# vintage pre war cruiser - $900 (willow glen)



## Nickinator (Aug 14, 2012)

I talked with the man before he updated the post with pictures, What a bike!
http://sfbay.craigslist.org/sby/bik/3202960391.html


----------



## Boris (Aug 14, 2012)

Gorgeous Bike!


----------



## Bicycle Belle (Aug 14, 2012)

*Gasp!*
I don't think that will last long!
Stunning


----------



## Rockit! (Aug 14, 2012)

My bank account is lucky that bike isn't closer.


----------



## Nickinator (Aug 14, 2012)

Rockit! said:


> My bank account is lucky that bike isn't closer.
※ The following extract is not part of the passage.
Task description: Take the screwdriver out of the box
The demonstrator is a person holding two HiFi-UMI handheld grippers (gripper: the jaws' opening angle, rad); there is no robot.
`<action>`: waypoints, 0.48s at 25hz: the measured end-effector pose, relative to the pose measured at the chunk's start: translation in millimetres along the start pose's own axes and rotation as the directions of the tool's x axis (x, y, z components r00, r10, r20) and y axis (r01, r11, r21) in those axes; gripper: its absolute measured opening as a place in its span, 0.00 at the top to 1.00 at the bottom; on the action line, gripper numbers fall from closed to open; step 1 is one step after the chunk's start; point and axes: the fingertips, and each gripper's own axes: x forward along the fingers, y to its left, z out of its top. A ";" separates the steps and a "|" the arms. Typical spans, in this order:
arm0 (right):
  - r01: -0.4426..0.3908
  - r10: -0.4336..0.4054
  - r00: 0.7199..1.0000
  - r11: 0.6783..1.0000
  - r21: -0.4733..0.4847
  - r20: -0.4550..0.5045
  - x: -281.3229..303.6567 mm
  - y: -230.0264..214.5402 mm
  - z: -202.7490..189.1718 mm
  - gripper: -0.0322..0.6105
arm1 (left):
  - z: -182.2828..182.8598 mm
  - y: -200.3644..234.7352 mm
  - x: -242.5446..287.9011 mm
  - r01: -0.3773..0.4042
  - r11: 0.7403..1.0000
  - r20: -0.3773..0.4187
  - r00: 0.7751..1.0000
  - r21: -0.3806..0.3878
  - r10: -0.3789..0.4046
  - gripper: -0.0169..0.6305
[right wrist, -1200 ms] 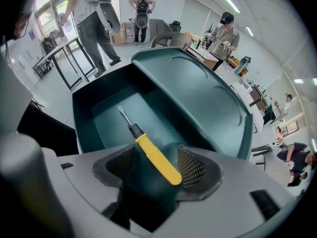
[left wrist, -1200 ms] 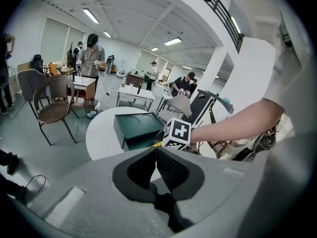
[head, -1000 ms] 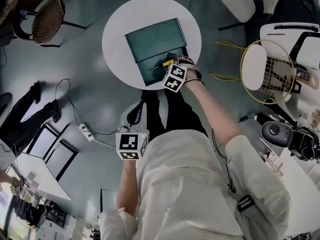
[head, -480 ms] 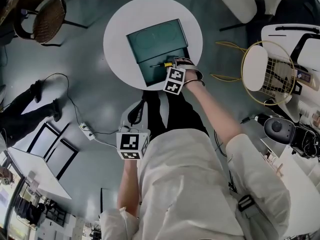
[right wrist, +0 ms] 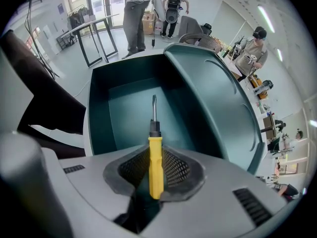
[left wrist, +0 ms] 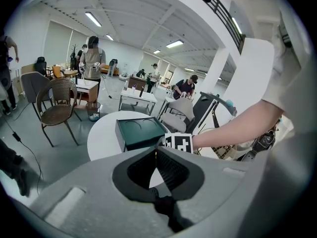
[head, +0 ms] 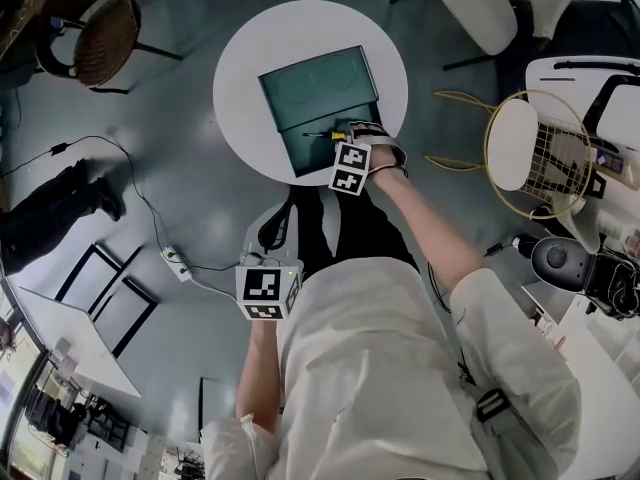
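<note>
A dark green box [head: 300,143] stands open on the round white table [head: 240,78], its lid [head: 318,86] tipped back. Inside lies the screwdriver [head: 334,134], with a yellow handle [right wrist: 155,157] and a thin shaft [right wrist: 154,108]. My right gripper [head: 343,140] points steeply down into the box [right wrist: 124,108]. Its jaws are closing, and the pads sit against both sides of the yellow handle [right wrist: 155,150]. My left gripper [head: 268,268] hangs low beside the person's leg, away from the table. Its jaws [left wrist: 156,155] are shut with nothing between them.
A wicker chair [head: 85,28] stands at the far left and a wire-frame chair [head: 540,148] at the right. A power strip with cables [head: 175,263] lies on the floor. Other people stand by desks [left wrist: 94,58] further back in the room.
My right gripper has rolled a little over the box, and the screwdriver now lies more level in the head view. My left gripper has stayed put.
</note>
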 end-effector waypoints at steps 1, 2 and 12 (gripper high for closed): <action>0.003 -0.003 1.000 1.000 -0.004 0.000 -0.3 -0.3 0.5 0.83 | 0.3 -0.2 -0.5 -0.002 1.000 0.001 1.000 0.000 0.002 0.95; 0.007 -0.007 1.000 1.000 -0.007 0.002 -1.0 -0.6 0.3 0.83 | 0.6 -1.0 -0.7 -0.004 1.000 0.002 1.000 0.001 0.004 0.95; 0.070 -0.069 0.993 0.998 -0.007 0.094 -38.9 -9.2 10.5 0.83 | 7.2 -7.7 -4.5 0.000 1.000 0.028 1.000 0.005 0.000 0.95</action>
Yea I know, I tried to get it shipped here but it was a no go.


----------



## bikewhorder (Aug 14, 2012)

Please tell me that's a repaint, otherwise I may have to pay a visit to my friends in the bay area.


----------



## scrubbinrims (Aug 14, 2012)

Has to be a repaint, but looks professionally done and that alone would be 900 bucks.
Chris


----------



## SKIDKINGSVBC (Aug 14, 2012)

*Prewar*

Crap! Just my luck....Why are all the real cool bikes all at points of the country where shipping must be non-exsisting....HMMMM must be a reason  for this ......


----------



## Andrew Gorman (Aug 14, 2012)

Plenty of shipping is available anywhere- call "Craters and Freighters" and they will courteously work around the sellers schedule, pick up the bike and deliver it to your door.  Not super cheap, but they will pick up just about anything anywhere and send it to you. 
http://www.cratersandfreighters.com/
Pretty much a consumer oriented branch of a lot of "less than trailer load" freight lines.  It's worked well for me three times. One bike and two pieces of furniture.   You can also call up local bike shops and maybe they will pick the bike up and pack and ship it for you. Doesn't hurt to ask.


----------



## SJ_BIKER (Aug 15, 2012)

*I just contacted the seller....its sold*

I saw this bike in person a while back ....it was repainted, rechromed...and the seller a while ago SWITCHED OUT the OG KOOL seat FOR THE ONE YOU SEE ON IT RIGHT NOW...SEEMS LIKE A PITTY TO ME...BUT TO EACH HIS OWN I GUESS


----------